Linking Lab Research with Clinical Data
Zhang plans to continue her research on cancer treatment and immunotherapy. Eventually, she wants work in a research lab affiliated with a hospital so that she can work on clinical data. “What happens in cells doesn’t really reflect what happens in human patients. Currently I’m working on cells, but I’m also interested in the effects of PARP inhibitors on humans,” says Zhang.
Through her work in the Lin lab, she has gained knowledge about the microenvironment of cancer cells and how they differ from normal cells. “In the future, this research can go in a lot of directions,” Zhang says. However, she holds to her interest in cancer biology and the importance of PARP inhibitors in treating cancer patients.
The Rewards of a New Experience
“One reason I chose Cornell is that it is very different from Southern China. I wanted to experience living in a foreign city, in a foreign country, with a whole new environment.

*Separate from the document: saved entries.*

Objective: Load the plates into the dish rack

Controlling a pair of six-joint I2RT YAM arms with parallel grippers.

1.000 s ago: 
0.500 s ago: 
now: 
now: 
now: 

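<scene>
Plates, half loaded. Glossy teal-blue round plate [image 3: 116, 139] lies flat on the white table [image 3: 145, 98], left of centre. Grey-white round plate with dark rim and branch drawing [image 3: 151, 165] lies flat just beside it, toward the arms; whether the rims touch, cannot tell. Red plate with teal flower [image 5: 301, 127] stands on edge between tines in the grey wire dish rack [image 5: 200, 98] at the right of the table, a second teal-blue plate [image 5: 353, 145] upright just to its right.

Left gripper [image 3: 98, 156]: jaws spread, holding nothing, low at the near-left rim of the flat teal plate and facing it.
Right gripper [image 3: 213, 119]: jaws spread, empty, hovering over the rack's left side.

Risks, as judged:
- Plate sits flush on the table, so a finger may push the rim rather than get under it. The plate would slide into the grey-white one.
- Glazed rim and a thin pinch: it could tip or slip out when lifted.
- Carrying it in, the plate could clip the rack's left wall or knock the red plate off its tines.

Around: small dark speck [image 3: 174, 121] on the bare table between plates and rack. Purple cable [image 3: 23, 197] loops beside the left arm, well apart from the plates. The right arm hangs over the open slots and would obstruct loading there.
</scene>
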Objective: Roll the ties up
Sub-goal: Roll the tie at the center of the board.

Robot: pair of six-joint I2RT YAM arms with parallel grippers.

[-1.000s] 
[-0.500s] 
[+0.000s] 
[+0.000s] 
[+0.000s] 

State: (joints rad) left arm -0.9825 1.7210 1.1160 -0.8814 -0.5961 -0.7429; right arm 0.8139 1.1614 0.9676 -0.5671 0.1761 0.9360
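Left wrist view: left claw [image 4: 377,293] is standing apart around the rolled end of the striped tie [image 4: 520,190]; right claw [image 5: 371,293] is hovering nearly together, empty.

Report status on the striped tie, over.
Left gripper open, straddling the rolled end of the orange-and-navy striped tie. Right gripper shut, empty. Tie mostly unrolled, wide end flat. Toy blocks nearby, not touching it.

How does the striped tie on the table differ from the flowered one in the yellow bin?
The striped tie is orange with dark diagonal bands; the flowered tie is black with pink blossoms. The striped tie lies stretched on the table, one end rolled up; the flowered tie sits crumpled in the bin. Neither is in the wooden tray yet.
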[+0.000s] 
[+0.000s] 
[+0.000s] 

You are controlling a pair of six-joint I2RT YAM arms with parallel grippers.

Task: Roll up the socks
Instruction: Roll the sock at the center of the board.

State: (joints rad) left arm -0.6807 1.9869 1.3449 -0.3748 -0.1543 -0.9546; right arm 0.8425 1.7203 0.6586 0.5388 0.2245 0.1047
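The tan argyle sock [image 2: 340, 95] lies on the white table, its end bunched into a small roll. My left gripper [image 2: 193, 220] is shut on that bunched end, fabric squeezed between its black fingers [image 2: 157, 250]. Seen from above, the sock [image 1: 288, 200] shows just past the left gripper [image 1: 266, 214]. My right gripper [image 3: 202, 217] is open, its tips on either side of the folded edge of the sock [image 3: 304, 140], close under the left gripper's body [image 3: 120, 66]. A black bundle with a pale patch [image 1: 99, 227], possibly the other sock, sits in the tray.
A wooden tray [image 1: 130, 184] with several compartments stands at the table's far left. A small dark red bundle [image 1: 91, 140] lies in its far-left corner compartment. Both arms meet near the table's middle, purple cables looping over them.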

So after living in a big busy city in Hong Kong, I really liked the slower-paced life in Ithaca. I get more time to interact with people and form stronger connections,” says Zhang.
In her spare time, Zhang likes going to local band performances around Ithaca. Her favorite spot on campus is the Fuertes Observatory on North campus. Zhang was in an astronomy club as an undergraduate, and she has continued the habit of going to the observatory. Zhang notes, “There are a lot of things to do here. I’m currently teaching myself how to play drums in one of the Lincoln Hall practice rooms.”